Assigned task. Write out the data below in full, unchanged, minus the images.

= = =

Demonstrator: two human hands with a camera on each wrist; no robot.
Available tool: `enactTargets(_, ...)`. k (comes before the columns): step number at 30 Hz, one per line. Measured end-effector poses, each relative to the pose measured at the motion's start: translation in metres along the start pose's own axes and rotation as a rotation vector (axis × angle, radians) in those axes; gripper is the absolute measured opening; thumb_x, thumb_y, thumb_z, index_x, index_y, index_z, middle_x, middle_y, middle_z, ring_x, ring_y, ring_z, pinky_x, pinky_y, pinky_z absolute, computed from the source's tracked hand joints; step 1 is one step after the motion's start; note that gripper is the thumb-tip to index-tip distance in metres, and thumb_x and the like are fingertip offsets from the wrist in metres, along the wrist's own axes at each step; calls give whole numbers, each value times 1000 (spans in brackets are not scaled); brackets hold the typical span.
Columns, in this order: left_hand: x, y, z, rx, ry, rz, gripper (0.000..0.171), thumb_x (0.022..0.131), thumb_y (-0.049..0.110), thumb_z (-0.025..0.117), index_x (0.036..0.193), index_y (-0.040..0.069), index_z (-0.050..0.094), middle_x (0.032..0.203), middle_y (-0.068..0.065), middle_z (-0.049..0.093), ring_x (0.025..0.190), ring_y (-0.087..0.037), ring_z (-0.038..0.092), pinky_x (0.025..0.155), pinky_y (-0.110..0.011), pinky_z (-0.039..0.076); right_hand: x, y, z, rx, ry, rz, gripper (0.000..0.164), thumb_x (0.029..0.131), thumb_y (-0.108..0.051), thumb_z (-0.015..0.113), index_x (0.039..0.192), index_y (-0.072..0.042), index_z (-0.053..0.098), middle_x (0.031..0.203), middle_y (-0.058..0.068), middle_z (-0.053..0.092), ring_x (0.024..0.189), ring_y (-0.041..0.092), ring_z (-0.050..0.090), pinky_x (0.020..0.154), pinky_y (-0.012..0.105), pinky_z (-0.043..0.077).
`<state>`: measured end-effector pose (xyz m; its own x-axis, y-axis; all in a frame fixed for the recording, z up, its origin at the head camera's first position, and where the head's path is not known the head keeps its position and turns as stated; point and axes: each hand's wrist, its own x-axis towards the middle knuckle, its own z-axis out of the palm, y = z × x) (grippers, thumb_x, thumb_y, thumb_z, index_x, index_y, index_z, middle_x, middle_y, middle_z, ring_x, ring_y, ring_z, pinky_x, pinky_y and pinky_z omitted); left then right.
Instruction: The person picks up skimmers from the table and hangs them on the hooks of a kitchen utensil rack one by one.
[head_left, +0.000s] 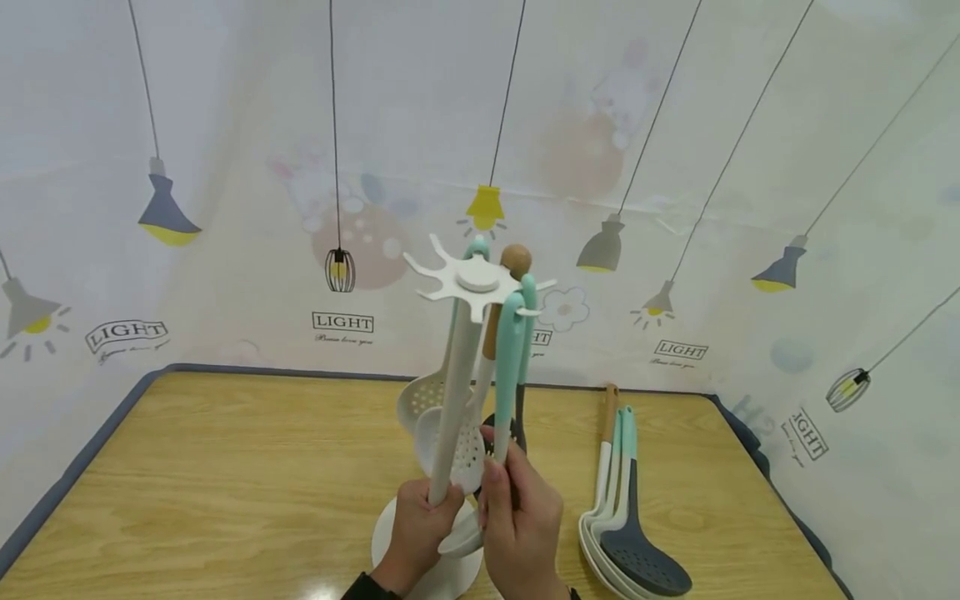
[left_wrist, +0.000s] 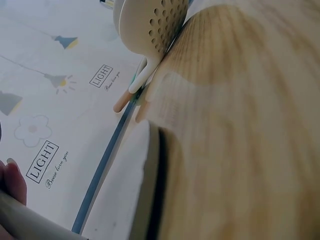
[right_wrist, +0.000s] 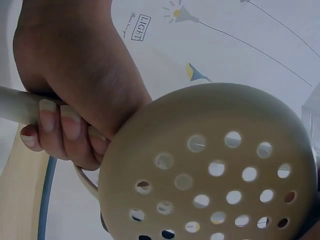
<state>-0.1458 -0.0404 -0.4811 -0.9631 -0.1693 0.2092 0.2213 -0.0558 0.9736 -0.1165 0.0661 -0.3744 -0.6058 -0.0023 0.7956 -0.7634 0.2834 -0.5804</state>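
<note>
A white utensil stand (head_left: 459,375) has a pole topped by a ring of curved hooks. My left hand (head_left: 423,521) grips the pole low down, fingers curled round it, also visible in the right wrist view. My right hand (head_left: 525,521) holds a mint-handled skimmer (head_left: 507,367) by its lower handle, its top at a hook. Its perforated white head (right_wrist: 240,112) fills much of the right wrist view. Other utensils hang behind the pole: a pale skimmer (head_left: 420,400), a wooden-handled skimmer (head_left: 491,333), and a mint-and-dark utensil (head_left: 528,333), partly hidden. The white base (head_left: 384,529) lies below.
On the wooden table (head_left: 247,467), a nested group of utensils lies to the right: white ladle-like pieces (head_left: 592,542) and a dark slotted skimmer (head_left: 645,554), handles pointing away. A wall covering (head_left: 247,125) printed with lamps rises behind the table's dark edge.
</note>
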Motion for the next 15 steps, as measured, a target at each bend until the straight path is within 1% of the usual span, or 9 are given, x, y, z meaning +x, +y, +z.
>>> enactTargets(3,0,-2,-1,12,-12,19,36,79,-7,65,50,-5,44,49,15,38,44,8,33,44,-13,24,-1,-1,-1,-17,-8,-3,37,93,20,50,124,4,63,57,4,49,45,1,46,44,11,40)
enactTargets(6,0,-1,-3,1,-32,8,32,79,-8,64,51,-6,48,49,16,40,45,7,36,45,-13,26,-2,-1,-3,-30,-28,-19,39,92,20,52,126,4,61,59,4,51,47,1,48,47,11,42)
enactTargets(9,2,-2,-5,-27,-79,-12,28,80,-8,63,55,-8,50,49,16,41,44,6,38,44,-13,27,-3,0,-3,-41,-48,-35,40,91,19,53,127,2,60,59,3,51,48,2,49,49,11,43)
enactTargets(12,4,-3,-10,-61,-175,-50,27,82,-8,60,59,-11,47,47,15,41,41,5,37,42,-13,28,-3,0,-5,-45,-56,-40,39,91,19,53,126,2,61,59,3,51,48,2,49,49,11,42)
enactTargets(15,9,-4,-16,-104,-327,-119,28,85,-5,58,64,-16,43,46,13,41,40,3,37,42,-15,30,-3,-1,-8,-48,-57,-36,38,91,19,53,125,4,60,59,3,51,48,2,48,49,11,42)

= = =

Exercise answer.
Demonstrator: two human hands with a camera on each wrist; no robot.
Available tool: `enactTargets(_, ...)`. k (comes before the columns): step number at 30 Hz, one per line. Measured end-effector poses, each relative to the pose measured at the motion's start: translation in metres along the start pose's own axes and rotation as a rotation vector (axis × angle, radians) in those axes; gripper is the absolute measured opening; thumb_x, thumb_y, thumb_z, index_x, index_y, index_z, middle_x, middle_y, middle_z, ring_x, ring_y, ring_z, pinky_x, pinky_y, pinky_z absolute, computed from the source's tracked hand joints; step 1 is one step after the motion's start; note that gripper is the thumb-tip to index-tip distance in metres, and thumb_x and the like are fingertip offsets from the wrist in metres, along the wrist's own axes at each step; calls give whole numbers, each value times 1000 (spans in brackets are not scaled); brackets hold the typical span.
Columns, in this order: left_hand: x, y, z, rx, ry, rz, gripper (0.000..0.171), thumb_x (0.022..0.131), thumb_y (-0.049..0.110), thumb_z (-0.025..0.117), index_x (0.036..0.193), index_y (-0.040..0.069), index_z (-0.050..0.094), middle_x (0.032..0.203), middle_y (-0.068..0.065), middle_z (-0.049..0.093), ring_x (0.025..0.190), ring_y (-0.087..0.037), ring_z (-0.038..0.092), pinky_x (0.025..0.155), pinky_y (-0.110..0.011), pinky_z (-0.039..0.076); right_hand: x, y, z, rx, ry, rz, gripper (0.000..0.164), thumb_x (0.029..0.131), thumb_y (-0.108..0.051), thumb_z (-0.015..0.113), index_x (0.039..0.192), index_y (-0.072..0.042), index_z (-0.053..0.098), middle_x (0.031..0.203), middle_y (-0.058..0.068), middle_z (-0.053..0.092), ring_x (0.024..0.189), ring_y (-0.041..0.092), ring_z (-0.050..0.090), pinky_x (0.020..0.154), pinky_y (-0.012..0.105), pinky_z (-0.043..0.077).
`<state>`: measured end-effector pose (xyz m; its own x-axis, y-axis; all in a frame fixed for the recording, z up, its origin at the head camera's first position, and where the head's path is not known the head keeps its position and turns as stated; point and axes: each hand's wrist, its own x-axis towards the middle knuckle, its own z-axis out of the palm, y = z × x) (grippers, thumb_x, thumb_y, thumb_z, index_x, index_y, index_z, middle_x, middle_y, middle_z, ring_x, ring_y, ring_z, pinky_x, pinky_y and pinky_z omitted); left then right.
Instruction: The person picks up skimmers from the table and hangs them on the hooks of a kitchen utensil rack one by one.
[head_left, +0.000s] 
[left_wrist, +0.000s] 
[right_wrist, +0.000s] 
<state>-0.1458 -0.0404 -0.4811 -0.9631 -0.1693 0.2092 0.2213 -0.0558 0.9736 -0.1165 0.0661 -0.3744 -0.6058 -0.0023 0.7956 -0.7634 0.2834 -0.5804</state>
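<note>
A white utensil stand (head_left: 459,375) has a pole topped by a ring of curved hooks. My left hand (head_left: 423,521) grips the pole low down, fingers curled round it, also visible in the right wrist view. My right hand (head_left: 525,521) holds a mint-handled skimmer (head_left: 507,367) by its lower handle, its top at a hook. Its perforated white head (right_wrist: 240,112) fills much of the right wrist view. Other utensils hang behind the pole: a pale skimmer (head_left: 420,400), a wooden-handled skimmer (head_left: 491,333), and a mint-and-dark utensil (head_left: 528,333), partly hidden. The white base (head_left: 384,529) lies below.
On the wooden table (head_left: 247,467), a nested group of utensils lies to the right: white ladle-like pieces (head_left: 592,542) and a dark slotted skimmer (head_left: 645,554), handles pointing away. A wall covering (head_left: 247,125) printed with lamps rises behind the table's dark edge.
</note>
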Motion for the next 15 steps, as measured, a target at each bend until the straight path is within 1% of the usual span, or 9 are given, x, y, z meaning +x, +y, +z.
>>> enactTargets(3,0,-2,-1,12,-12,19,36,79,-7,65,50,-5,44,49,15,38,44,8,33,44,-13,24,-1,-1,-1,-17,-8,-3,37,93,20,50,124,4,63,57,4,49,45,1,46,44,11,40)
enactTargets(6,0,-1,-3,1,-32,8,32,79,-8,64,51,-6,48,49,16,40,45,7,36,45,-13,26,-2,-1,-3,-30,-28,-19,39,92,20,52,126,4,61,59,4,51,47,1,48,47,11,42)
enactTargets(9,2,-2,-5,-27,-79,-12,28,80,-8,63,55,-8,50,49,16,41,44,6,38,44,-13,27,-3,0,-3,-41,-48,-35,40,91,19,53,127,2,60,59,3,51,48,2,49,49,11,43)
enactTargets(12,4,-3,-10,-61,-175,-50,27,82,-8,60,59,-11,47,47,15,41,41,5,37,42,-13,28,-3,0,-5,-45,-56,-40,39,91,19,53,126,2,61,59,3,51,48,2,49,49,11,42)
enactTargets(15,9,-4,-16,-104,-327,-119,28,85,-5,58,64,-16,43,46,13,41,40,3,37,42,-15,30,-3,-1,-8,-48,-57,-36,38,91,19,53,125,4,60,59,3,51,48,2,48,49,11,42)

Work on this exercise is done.